In the case of a one-dimensional parameter ψ, an ad hoc test may be conducted by constructing simultaneous confidence bands for ψ_*(δ) given δ. If the band includes 0 for any δ, then H₀₂ cannot be rejected. In general, if a simultaneous confidence band for Cψ_*(δ) excludes c for all δ, then one rejects the associated null. Note that such bands also identify those δ at which the null is rejected, which may be useful in understanding how inferences change as a function of the missingness model.

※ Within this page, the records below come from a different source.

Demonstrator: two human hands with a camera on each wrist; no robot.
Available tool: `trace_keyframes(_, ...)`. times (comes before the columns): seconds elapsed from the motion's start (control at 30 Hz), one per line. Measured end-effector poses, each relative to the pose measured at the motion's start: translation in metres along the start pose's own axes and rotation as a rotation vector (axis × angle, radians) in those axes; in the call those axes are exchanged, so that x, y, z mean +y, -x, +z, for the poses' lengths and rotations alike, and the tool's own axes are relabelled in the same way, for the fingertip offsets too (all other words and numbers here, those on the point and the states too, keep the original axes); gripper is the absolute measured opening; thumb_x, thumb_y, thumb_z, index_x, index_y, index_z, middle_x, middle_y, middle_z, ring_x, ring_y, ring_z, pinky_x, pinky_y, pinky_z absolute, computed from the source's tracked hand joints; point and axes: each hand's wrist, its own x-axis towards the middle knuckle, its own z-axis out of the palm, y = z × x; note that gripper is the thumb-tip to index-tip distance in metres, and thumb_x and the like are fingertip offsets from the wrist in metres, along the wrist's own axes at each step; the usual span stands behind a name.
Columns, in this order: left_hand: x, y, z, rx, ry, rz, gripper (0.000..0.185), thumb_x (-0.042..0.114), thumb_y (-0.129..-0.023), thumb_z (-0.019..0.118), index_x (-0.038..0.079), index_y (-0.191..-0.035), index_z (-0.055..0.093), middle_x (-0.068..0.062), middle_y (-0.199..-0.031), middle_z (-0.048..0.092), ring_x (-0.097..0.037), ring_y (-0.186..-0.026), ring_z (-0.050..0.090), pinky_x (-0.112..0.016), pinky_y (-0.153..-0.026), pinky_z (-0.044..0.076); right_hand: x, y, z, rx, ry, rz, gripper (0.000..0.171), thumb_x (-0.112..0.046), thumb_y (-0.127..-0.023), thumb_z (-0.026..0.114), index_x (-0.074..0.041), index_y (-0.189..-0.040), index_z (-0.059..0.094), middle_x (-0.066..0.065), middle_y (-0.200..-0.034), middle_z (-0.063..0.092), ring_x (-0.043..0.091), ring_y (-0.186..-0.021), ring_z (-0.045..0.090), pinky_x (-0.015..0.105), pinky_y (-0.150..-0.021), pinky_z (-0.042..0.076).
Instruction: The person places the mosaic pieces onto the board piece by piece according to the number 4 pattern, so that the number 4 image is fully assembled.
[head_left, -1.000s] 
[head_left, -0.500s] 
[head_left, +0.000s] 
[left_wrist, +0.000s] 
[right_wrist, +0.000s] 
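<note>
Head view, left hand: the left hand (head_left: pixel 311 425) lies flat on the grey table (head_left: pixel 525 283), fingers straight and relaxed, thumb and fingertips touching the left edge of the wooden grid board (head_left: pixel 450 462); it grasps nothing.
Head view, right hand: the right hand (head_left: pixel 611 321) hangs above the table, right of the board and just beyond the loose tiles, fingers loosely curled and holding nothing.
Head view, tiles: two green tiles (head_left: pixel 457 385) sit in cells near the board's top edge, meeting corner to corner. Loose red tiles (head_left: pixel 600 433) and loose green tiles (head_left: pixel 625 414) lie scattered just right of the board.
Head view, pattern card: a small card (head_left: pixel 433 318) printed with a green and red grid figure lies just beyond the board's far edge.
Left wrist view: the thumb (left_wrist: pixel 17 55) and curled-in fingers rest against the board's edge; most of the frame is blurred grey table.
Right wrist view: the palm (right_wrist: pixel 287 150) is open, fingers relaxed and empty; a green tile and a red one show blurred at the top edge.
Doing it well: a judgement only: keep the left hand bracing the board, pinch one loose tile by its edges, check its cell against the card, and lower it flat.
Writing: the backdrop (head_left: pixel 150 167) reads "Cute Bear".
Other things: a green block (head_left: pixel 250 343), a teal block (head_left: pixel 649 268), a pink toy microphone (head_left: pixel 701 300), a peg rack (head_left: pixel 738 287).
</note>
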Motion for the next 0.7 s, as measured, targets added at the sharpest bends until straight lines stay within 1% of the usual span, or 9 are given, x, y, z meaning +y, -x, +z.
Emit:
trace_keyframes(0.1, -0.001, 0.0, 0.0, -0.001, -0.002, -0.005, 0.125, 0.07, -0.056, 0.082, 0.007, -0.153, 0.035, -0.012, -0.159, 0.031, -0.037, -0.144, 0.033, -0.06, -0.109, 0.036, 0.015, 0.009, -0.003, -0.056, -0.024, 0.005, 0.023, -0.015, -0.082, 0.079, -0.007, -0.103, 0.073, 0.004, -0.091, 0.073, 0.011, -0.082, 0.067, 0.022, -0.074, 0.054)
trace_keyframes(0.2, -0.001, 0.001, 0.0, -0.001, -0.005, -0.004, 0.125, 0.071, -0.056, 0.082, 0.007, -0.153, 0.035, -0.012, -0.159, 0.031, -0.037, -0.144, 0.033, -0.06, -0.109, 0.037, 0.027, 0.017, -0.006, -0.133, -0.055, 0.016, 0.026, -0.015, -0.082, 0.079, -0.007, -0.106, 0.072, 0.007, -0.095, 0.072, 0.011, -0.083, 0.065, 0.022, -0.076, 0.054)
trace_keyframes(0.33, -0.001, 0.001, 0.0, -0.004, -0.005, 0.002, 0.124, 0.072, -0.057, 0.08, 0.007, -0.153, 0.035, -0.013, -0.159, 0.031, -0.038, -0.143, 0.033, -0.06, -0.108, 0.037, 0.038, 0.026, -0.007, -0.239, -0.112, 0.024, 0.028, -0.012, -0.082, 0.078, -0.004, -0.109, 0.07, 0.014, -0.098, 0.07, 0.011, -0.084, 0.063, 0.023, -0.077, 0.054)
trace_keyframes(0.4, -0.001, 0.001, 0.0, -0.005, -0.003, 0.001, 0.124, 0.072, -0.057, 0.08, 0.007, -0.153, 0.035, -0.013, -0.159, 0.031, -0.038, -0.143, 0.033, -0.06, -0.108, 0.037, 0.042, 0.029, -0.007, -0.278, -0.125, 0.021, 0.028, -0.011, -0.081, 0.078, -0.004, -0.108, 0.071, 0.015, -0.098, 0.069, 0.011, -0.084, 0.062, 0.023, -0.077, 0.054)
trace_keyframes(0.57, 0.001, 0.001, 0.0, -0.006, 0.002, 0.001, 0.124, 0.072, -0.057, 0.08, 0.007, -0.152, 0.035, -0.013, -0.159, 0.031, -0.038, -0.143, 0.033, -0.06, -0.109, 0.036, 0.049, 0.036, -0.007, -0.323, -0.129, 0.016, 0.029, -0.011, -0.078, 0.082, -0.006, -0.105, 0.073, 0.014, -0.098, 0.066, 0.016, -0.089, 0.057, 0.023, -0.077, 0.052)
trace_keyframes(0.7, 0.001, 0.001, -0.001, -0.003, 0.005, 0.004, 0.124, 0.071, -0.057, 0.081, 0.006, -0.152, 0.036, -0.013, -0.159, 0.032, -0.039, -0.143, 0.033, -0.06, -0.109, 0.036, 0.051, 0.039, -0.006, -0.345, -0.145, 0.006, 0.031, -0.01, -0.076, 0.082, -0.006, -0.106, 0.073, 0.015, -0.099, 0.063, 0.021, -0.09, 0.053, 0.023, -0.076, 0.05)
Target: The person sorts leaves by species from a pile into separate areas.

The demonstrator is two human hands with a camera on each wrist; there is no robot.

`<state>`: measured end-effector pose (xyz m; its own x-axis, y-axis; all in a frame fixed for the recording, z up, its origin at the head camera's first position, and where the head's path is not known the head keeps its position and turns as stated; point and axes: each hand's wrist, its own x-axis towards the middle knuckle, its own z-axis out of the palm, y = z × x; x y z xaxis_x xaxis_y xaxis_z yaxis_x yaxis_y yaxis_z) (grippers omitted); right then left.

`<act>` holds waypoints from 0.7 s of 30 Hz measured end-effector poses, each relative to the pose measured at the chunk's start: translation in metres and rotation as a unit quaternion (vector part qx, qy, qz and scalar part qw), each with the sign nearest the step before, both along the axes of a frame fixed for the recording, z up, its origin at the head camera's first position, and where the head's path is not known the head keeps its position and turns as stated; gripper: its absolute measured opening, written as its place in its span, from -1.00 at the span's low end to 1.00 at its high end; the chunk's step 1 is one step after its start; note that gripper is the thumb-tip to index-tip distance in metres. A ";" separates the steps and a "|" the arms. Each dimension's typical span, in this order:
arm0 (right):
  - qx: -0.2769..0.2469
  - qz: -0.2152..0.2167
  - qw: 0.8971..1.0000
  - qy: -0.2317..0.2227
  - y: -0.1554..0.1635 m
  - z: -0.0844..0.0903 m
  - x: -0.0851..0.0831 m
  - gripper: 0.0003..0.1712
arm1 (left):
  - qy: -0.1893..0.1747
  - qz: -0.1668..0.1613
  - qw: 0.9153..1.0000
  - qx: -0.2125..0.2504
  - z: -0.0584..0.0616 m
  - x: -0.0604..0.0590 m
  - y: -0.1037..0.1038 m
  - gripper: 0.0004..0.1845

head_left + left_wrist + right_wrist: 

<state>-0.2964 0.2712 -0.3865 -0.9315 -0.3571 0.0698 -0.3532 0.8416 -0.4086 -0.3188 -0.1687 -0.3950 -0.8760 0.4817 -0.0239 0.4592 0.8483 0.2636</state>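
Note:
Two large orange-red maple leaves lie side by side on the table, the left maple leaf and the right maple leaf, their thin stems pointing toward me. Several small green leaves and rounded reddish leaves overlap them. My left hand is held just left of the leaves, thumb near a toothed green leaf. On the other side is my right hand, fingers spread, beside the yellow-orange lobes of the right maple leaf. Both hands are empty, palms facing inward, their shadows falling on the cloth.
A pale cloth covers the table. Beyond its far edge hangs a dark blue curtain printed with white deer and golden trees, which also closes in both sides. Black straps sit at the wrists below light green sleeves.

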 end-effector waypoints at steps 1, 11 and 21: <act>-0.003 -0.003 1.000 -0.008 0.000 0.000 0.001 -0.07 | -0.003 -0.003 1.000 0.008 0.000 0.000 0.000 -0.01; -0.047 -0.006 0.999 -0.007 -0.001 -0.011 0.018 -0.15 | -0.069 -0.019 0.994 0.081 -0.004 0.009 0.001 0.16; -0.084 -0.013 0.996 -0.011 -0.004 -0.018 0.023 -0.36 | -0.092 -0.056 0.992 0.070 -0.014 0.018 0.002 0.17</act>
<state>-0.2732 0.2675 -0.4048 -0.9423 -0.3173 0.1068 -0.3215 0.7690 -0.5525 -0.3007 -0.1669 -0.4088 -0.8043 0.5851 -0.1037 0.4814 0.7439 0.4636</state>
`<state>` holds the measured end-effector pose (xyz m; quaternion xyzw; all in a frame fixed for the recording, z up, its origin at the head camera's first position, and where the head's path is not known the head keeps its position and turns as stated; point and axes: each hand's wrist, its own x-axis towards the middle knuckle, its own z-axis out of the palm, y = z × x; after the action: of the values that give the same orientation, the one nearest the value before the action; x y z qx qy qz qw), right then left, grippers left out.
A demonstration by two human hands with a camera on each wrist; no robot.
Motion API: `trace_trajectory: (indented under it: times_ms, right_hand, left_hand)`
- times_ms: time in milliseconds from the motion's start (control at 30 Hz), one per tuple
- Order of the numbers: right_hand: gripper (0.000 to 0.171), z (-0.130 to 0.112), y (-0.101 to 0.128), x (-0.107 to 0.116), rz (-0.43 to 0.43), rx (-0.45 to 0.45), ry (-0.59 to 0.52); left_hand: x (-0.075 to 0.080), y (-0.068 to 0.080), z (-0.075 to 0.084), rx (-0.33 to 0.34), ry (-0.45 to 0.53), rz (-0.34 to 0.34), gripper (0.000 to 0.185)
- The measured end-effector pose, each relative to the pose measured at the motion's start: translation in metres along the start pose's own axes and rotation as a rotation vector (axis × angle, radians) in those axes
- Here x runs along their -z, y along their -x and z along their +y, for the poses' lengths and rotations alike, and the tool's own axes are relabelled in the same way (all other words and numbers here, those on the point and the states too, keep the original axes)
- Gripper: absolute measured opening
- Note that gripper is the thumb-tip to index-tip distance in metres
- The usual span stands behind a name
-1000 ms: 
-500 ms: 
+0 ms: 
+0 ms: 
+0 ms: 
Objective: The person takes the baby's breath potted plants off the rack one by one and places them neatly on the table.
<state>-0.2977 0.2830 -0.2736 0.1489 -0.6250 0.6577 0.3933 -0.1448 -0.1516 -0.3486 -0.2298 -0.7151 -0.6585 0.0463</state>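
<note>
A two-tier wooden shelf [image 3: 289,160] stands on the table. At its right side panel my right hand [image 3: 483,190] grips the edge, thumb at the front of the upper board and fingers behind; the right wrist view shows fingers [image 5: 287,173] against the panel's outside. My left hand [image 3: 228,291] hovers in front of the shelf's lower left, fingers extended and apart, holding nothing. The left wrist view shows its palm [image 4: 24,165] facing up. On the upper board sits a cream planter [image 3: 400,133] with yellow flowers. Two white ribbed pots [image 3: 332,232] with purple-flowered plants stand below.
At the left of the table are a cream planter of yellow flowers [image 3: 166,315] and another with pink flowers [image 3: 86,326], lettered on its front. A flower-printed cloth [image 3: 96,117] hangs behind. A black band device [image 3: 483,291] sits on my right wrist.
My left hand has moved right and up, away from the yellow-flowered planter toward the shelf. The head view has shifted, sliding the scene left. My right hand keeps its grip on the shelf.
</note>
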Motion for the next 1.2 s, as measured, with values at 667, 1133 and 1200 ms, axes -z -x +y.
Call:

We now propose a formal infimum statistic to evaluate H₀₃,

$$T=\underset{\delta }{\text{inf}}\left\{(C\widehat{\psi }(\delta )-c)\prime {(C\widehat{\mathrm{\Sigma }}(\delta )C\prime )}^{-1}(C\widehat{\psi }(\delta )-c)\right\}$$

where Σ̂(δ) is an estimator of the variance-covariance matrix of ψ̂ (δ). The test statistic T rejects the null for unusual large values. While for each fixed δ, the test process follows a simple chi square distribution under the null, the asymptotic distribution of the estimator ψ̂ (δ) as a process in δ is quite complicated and the distribution of T is analytically intractable. One may use the nonparametric bootstrap to generate the distribution of the infimum test statistic and to construct the confidence bands, using the approach described in section 2.2. Let ψ̂^s(δ) and T^s, s = 1,…, S denote the estimators and infimum tests computed in the S bootstrap samples. One rejects the null at level α if the observed test statistic is larger than the (1 − α) percentile of empirical distribution of T^s, s = 1,… S. A simultaneous confidence region for Cψ_*(δ) − c takes the form

$$\{x(\delta ):\mathscr{H}\to R^r;\Vert x(\delta )-C\widehat{\psi }(\delta )+c\Vert <{\widehat{\vartheta }}_{\alpha }\},$$

where ϑ̃_α as the (1 − α)th empirical percentile of ${\{{\text{sup}}_{\delta \in \mathscr{H}}\Vert C{\tilde{\psi }}^s(\delta )-C\tilde{\psi }(\delta )\Vert \}}_{s=1}^S$.

A pointwise approach might also be used to perform a sensitivity analysis for ‖Cψ_*(δ)−c‖ = 0 given a finite number of values for δ. The method consists of letting the sensitivity parameter take values in a set A = {δ₁, …,δ_Q} ⊂ R⁺, with Q < ∞ and evaluating the hypothesis, ‖Cψ_*(δ) − c‖ = 0. Specifically, for δ ∈ A, simultaneous pointwise confidence intervals may be constructed for {Cψ_*(δ) − c} using standard error estimates for ψ̂ (δ) from section 2.2, with a multiplicity adjustment. If all intervals exclude 0, then Cψ_*(δ) ≠ c at those δ. This approach should be carefully undertaken as the choice of points in A may be somewhat arbitrary and may miss δ where H₀₃ holds. Thus, one cannot formally test H₀₁ using finite δ. Moreover, there may be reduced power with large Q, where the multiplicity adjustment for controlling the overall type I error may be quite conservative. The global approach described above provides a systematic method for dealing with these issues.

3. Application to longitudinal outcomes with potentially non-random dropouts

3.1 A shared random effects model as a working model

We consider a longitudinal study where for each subject i = 1,…,n, there are T potential outcomes Y_i1,…, Y_iT represented by the vector Y_i(𝒞) = (Y_i1,…, Y_iT)′, measured at discrete time points in 𝒞 = {t₁,…, t_T}. These outcomes, however, may not be fully observed and therefore are coupled with a missingness indicator R_i = (R_i1,…, R_iT)′, where R_it = 1 if Y_it is unobserved and 0 if otherwise. When the missing data result from dropouts, it is intuitive to represent the series of missingness indicators by a single random variable denoted by D_i = 1 + max{t : R_it = 0}, which indicates the drop-out time for subject i. We assume that D_i ≥ 2 which implies that all subjects are present at first time point. If D_i = T + 1 then the subject is fully observed and if D_i < T + 1 the subject drops out.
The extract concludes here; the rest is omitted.